Yes, and the jubilee is just that. And doing that, we have to ask ourselves and to ask others: What are these other towns we have to reach, these other people we have to converse with?
And then it’s important, because the rebirth or strengthening will come from that. When you look at the new cultures today, the new ways of life, then you can imagine that, to speak with them, to have a conversation with them, we have to change our ways of speaking, teaching, being.
The techno-scientific culture has changed the way you, me — we — are living. You have some prolongation of your mind, your brain, and I have, too, and you have a prolongation of a way to communicate. Because of that, how should we speak about the Gospel? How should we speak about Someone who is approaching us without any conditions?
He’d like to be a friend of yours without any conditions, even if you don’t accept him. He just begs for your hospitality. So we have to find the way to share that in this time of secularization, which is not so easy. But at the same time, we have to do that in this moment of human history in which religions are very present and religious seeking is very present. The spiritual needs are very present, even if our contemporaries would say: “I’m not a believer, but I’m looking for something spiritual.”
So [we need to consider]: How should we try to serve the conversation the Lord would like to have with everybody?
What events are planned for this anniversary?
There are not so many events, for two reasons: We said we would like this jubilee to be an opportunity to have a process of humility and truth among ourselves.

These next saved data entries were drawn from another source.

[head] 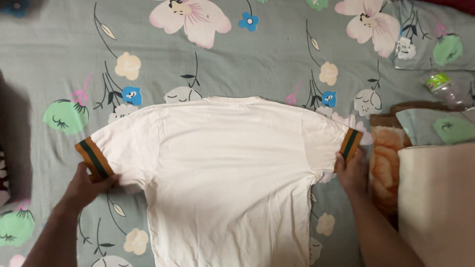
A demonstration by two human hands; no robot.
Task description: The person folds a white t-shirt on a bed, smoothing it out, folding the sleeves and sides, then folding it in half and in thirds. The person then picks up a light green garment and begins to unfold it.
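Note:
A white T-shirt (230, 173) lies flat, back side up, on a grey floral bedsheet (257, 59), collar pointing away from me. Both sleeves end in orange and dark green striped cuffs. My left hand (88, 187) grips the left sleeve at its striped cuff (94, 159). My right hand (352, 172) pinches the right sleeve by its cuff (350, 142). The shirt's hem runs out of view at the bottom edge.
A stack of folded cloth and pillows (435, 198) sits at the right, with an orange patterned piece (385, 163) beside my right hand. A clear plastic bottle (448, 89) lies at the far right. A dark shadow falls over the left edge.

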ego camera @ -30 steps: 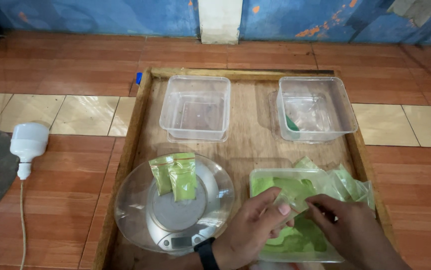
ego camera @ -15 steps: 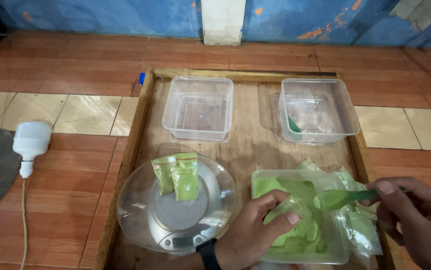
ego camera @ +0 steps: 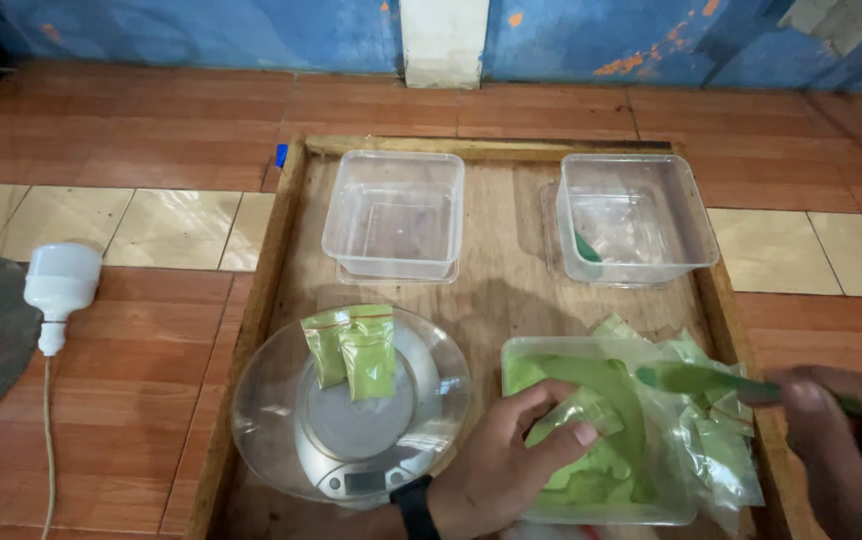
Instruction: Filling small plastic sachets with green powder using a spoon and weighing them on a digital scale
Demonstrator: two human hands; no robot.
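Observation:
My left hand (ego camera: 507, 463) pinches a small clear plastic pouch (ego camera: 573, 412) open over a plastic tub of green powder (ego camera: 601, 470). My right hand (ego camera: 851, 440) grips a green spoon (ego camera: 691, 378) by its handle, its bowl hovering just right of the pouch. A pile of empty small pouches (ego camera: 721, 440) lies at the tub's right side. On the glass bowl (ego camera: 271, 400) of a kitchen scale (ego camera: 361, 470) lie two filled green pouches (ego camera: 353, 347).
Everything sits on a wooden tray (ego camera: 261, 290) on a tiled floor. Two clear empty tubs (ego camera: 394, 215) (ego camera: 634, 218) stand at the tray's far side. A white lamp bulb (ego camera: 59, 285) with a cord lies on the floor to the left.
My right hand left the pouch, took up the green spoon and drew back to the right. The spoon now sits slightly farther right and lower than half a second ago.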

It’s what we want to do: We don’t want to glorify the order. I like it very much, and it’s a very beautiful order, but that isn’t the goal. So this is the first reason: humility and truth.
The second reason is also that, in the order, we like subsidiarity, so each province according to its culture, history, strength and resources will organize something.
For the whole order, we had an opening celebration at the beginning of November, a day of all the saints of the order, which is important, because when the Pope confirmed the order, he said he was giving the ministry of preaching as a means of sanctification to the brothers. So we have to learn how to preach from those who are saints. And we began this by proposing on our website, at least for all the members of the order and their friends, a daily lectio divina — so every day each member of the order and everyone else can take some time to go back to the word of God. This, for me, is a very significant and simple event: Take the Bible, read it, think about it, and pray. Just that.
We shall also have three major congresses: The first was in February, about the word of God and preaching on the occasion of the anniversary of Dei Verbum [the Second Vatican Council’s dogmatic constitution on divine Revelation]. Another will be in September in Salamanca [Spain] to remember the “Salamanca Process,” when the first brothers and Santo Domingo helped forge the beginning of human rights. So we shall do that: try to work together with brothers and sisters to give this kind of experience today.
And then, at the end of the jubilee, we hope that this will be celebrated by a sung Mass presided by the Holy Father, if it’s possible for him. Also, at the end, we shall have a Congress to look at the mission of the order in the future. We’re preparing that at the moment. Some issues related to our preaching that some groups are working on are issues related to parishes, indigenous people, new communications, how we can be better in evangelization.
What challenges do you expect in the future?
Don’t forget we have to try to follow the example of Jesus, the first preacher. So it means not forgetting there are always new cities, new cultures that we have to reach. Never forget, also, that — always — there are people who don’t have a voice in this world; and never forget, when you are concerned about religious affairs, the temptation is to close yourself off, believing you are the center of the world. As you know, the center of the world is someone else.
Edward Pentin is the Register’s Rome correspondent.